Task statement:
Extract the lines of the material below, beginning with the first and ending with the line that holds "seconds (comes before". Skip every picture.

Information supplied:
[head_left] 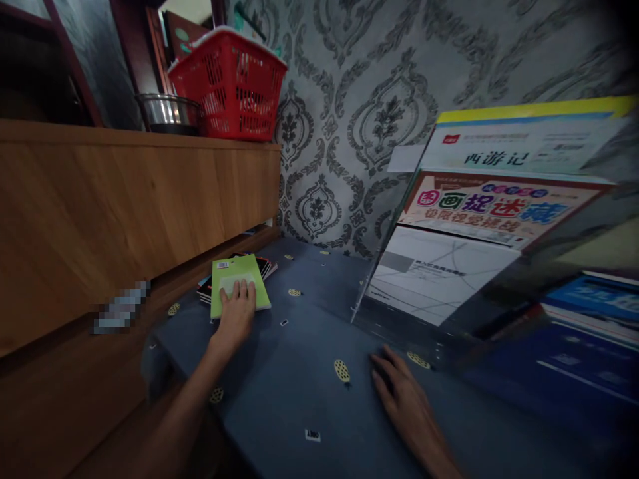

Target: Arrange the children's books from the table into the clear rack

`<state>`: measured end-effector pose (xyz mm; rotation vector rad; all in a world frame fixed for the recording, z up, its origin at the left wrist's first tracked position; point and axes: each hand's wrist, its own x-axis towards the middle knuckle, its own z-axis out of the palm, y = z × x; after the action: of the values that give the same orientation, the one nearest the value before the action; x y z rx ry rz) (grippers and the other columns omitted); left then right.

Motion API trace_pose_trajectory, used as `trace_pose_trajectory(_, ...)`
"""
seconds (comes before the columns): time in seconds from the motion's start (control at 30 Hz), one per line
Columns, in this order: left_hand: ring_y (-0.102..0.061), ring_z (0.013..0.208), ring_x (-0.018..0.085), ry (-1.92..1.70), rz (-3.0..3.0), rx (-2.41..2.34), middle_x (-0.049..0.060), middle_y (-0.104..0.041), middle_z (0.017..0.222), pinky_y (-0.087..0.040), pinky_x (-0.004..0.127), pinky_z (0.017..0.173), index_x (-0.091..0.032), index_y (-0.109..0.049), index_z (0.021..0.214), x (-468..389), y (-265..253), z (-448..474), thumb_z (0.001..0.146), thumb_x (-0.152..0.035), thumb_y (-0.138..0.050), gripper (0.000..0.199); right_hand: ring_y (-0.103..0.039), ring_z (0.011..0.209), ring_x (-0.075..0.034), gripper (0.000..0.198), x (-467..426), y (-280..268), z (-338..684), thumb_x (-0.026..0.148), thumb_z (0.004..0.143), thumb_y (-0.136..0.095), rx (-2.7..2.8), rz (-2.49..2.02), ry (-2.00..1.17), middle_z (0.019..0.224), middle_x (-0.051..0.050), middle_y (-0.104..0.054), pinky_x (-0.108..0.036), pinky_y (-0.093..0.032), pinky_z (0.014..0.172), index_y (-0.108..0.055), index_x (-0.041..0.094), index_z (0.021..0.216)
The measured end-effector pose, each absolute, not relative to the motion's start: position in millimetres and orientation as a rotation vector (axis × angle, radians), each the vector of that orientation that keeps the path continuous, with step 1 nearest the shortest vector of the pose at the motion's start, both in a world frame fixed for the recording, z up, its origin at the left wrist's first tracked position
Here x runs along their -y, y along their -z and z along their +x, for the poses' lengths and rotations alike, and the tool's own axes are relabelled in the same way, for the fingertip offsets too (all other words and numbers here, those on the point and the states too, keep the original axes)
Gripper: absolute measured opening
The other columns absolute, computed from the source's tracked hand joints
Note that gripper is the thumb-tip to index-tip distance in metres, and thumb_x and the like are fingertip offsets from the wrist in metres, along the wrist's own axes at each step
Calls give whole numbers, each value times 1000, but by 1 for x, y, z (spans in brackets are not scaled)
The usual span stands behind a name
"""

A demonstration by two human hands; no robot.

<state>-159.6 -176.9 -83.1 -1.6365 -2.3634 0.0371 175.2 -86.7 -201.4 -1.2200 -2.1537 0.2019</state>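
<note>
My left hand (238, 307) lies on the cover of a green book (217, 283), its fingers stretched out and slightly apart. That book rests on top of several darker books (204, 291) stacked at the left side of the cloth-covered table (299, 359). On the right, my right hand (399, 389) rests on the cloth with thumb and fingers apart, holding nothing. Beyond it leans a clear rack (355, 313) with three tiers: a white book (439, 273) at the bottom, a colourful picture book (494, 206) in the middle, and a yellow-edged book (524, 143) on top.
More blue books (594, 352) are piled at the right edge. A wooden cabinet (134, 206) runs along the left, bearing a red plastic basket (234, 86) and a metal pot (170, 110). Patterned wallpaper (349, 100) covers the back wall.
</note>
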Motion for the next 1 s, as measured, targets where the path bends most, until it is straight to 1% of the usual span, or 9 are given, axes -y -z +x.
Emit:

Solution for this exercise:
[head_left] 

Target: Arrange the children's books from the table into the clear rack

`<state>`: measured end-effector pose (xyz mm; rotation vector rad; all in a world frame fixed for the recording, z up, its origin at the left wrist's first tracked position; point and axes: each hand's wrist, its own x-axis towards the middle knuckle, its own z-axis out of the palm, y = z × x; after the action: of the values that give the same orientation, the one nearest the value before the action; x y z rx ry rz) (grippers and the other columns omitted); left then right.

Motion API trace_pose_trajectory, used as `trace_pose_trajectory(_, ...)`
"""
seconds (comes before the columns): time in seconds from the motion's start (control at 30 Hz), one per line

The generated output is now complete.